MTA's spokesman Paul Rose said that giving in to the criminals' demand "was never an option". Eventually, they were able to make most of the system working again. Rose explained that the ransomware was not as bad as the cyber criminals made it seem. In fact, he said that the "attack did not penetrate" their firewalls. The worst that happened was preventing the Muni employees from logging on some of their computers, and sending and receiving emails.
The Register previously reported that there were 2,122 computers affected by the HDDCryptor malware. This is what the cyber criminals claimed in an email correspondence seen by El Reg. Once these were infected, they reboot and a message will be displayed that said "You Hacked, ALL Data Encrypted, Contact For Key ([email protected]) ID:601." The hackers are demanding for 100 bitcoins that amount to $73,000. Furthermore, they claimed that they are in possession of internal documents, databases and employee files. These would be leaked if the ransom was not paid.
Rose revealed that the said information threatened to be released was actually never compromised. He added that the criminals barely had control over the trains, fare gates and ticket machines. It turned out that they made the right decision by listening to the advice they got from federal officials. The network was also restored with the help of their backup system.
Ransomware attack has been a staple for cyber criminals.

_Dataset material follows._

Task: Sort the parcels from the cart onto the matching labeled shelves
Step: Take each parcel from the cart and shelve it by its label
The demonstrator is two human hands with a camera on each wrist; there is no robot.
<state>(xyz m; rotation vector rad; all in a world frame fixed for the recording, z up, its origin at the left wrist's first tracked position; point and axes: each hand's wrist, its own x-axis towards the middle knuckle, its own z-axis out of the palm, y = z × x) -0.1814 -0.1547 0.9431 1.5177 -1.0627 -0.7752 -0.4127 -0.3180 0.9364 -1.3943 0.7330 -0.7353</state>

It was previously reported that security firm Check Point discovered that a malware program is exploiting social media platforms like Facebook. Though the tech giant said in a statement that it is caused by bad Chrome extensions. An infected image file will automatically download itself to the computer. Users will unknowingly open the file that will then result to the ransomware Locky being installed to the device. Such cyber-crime is being used to demand money from innocent people in exchange for the key to decrypt the affected files.